- **Instructions to follow**:
The entries below contain a line with "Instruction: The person" and a line with "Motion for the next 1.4". Quote exactly those two lines and all lines between them.

- **Recorded information**:

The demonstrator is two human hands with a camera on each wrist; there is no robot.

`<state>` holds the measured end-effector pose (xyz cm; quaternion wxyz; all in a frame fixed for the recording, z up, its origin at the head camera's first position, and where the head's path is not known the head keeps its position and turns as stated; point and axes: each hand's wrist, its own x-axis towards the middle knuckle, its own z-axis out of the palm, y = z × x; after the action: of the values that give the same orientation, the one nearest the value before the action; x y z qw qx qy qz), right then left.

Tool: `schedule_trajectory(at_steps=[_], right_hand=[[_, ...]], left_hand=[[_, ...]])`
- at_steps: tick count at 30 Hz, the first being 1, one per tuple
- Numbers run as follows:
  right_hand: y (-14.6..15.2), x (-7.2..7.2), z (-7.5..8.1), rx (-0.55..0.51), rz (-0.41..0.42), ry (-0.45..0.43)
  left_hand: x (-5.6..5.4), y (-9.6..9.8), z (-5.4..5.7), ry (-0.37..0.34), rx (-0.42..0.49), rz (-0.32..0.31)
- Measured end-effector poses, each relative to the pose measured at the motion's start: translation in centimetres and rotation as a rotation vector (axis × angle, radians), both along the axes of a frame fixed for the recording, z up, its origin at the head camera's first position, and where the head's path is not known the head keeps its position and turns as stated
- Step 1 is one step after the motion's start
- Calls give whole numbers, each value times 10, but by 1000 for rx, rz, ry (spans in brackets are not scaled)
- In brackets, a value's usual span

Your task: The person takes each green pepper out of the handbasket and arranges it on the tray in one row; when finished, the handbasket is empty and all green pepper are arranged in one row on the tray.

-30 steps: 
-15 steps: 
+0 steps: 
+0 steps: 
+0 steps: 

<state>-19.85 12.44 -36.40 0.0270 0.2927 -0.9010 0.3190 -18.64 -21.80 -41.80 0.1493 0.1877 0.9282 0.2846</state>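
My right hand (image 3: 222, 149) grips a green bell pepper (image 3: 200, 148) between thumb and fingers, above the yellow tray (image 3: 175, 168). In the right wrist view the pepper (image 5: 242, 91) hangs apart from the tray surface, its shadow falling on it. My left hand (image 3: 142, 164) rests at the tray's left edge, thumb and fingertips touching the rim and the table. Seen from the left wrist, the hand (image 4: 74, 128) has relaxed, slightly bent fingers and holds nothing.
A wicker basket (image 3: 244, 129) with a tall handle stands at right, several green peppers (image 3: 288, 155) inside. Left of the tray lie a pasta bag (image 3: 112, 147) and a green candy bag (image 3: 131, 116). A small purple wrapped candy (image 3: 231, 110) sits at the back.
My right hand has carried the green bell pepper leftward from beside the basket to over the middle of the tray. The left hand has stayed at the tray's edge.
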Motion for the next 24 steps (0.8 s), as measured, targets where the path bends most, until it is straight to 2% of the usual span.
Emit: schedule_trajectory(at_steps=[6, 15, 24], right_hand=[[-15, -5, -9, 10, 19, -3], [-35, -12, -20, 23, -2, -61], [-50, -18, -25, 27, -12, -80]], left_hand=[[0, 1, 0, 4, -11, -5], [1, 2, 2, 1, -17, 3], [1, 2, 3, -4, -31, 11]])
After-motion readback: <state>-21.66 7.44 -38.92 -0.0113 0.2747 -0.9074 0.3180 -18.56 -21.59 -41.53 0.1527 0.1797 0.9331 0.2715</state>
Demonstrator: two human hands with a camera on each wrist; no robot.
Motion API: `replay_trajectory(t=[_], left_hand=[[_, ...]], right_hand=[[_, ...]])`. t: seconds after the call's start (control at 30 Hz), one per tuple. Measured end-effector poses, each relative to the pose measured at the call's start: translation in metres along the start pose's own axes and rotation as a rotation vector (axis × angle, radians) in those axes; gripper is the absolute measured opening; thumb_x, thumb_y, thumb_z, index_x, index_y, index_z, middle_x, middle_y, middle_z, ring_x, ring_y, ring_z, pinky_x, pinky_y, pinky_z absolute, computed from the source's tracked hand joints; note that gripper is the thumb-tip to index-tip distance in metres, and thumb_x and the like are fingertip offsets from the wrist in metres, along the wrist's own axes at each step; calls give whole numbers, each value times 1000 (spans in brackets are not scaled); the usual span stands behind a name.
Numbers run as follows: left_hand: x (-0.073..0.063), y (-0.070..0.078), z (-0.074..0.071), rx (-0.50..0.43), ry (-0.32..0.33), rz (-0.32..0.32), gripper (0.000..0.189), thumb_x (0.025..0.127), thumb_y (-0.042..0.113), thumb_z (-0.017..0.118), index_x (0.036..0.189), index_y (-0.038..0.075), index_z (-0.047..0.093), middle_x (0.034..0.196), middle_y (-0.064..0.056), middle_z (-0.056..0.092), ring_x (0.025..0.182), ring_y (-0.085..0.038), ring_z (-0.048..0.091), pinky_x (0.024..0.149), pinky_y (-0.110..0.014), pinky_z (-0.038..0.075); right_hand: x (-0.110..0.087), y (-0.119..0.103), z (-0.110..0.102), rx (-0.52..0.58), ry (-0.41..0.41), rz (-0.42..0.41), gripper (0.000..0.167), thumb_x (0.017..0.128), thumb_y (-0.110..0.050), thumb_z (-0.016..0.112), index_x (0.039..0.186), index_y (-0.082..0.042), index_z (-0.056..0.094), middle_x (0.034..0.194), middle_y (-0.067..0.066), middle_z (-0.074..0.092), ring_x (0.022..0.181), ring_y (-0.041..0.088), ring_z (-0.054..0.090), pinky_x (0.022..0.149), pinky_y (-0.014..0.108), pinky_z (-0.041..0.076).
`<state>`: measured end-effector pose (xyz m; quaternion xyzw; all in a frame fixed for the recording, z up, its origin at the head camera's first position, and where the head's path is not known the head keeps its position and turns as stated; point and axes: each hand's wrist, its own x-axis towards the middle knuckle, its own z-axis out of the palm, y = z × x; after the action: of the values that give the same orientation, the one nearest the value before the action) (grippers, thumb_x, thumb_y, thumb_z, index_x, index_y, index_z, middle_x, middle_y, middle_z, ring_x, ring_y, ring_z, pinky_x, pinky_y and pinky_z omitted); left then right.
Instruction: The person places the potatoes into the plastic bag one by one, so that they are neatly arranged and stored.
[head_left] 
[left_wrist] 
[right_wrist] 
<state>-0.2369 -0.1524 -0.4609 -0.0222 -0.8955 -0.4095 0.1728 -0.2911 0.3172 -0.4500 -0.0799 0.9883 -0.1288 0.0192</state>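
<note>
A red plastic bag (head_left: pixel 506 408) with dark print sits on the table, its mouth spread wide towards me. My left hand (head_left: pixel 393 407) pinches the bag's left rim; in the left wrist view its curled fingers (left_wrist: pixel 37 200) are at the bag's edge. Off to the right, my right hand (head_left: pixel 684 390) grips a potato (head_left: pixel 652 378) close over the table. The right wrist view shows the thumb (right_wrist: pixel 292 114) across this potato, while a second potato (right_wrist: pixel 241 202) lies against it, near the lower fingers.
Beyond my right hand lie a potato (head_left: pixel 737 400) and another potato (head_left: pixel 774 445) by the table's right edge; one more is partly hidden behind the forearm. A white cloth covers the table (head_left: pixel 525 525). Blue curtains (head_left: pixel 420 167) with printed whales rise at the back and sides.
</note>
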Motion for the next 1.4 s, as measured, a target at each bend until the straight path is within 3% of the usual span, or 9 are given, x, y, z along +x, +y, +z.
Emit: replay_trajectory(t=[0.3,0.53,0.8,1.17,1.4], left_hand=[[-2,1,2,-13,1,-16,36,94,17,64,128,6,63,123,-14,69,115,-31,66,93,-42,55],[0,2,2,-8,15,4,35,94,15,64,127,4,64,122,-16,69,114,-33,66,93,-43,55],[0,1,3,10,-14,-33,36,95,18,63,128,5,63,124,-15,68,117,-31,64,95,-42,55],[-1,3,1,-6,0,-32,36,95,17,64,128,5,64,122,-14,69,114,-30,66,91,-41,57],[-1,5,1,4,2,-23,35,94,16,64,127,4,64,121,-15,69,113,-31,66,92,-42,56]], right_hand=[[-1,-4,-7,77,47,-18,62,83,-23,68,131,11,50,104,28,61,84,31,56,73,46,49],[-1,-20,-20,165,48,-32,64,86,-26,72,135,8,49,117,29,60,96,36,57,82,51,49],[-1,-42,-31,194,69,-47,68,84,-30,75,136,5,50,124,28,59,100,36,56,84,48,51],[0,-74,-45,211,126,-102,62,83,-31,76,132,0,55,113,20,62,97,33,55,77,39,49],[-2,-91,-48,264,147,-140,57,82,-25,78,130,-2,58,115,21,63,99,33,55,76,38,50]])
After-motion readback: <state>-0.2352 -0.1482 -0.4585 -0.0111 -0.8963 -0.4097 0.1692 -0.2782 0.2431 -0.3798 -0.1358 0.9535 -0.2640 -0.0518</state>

- **Exercise solution**:
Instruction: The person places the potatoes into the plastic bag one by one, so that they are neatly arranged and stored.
[head_left] 
[left_wrist] 
[right_wrist] 
<state>-0.2369 -0.1524 -0.4609 -0.0222 -0.8955 -0.4095 0.1728 -0.2911 0.3172 -0.4500 -0.0799 0.9883 -0.1288 0.0192</state>
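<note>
A red plastic bag (head_left: pixel 506 408) with dark print sits on the table, its mouth spread wide towards me. My left hand (head_left: pixel 393 407) pinches the bag's left rim; in the left wrist view its curled fingers (left_wrist: pixel 37 200) are at the bag's edge. Off to the right, my right hand (head_left: pixel 684 390) grips a potato (head_left: pixel 652 378) close over the table. The right wrist view shows the thumb (right_wrist: pixel 292 114) across this potato, while a second potato (right_wrist: pixel 241 202) lies against it, near the lower fingers.
Beyond my right hand lie a potato (head_left: pixel 737 400) and another potato (head_left: pixel 774 445) by the table's right edge; one more is partly hidden behind the forearm. A white cloth covers the table (head_left: pixel 525 525). Blue curtains (head_left: pixel 420 167) with printed whales rise at the back and sides.
</note>
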Motion for the next 1.4 s, as measured, a target at each bend until the straight path is within 3% of the usual span, or 9 are given, x, y, z along +x, +y, +z.

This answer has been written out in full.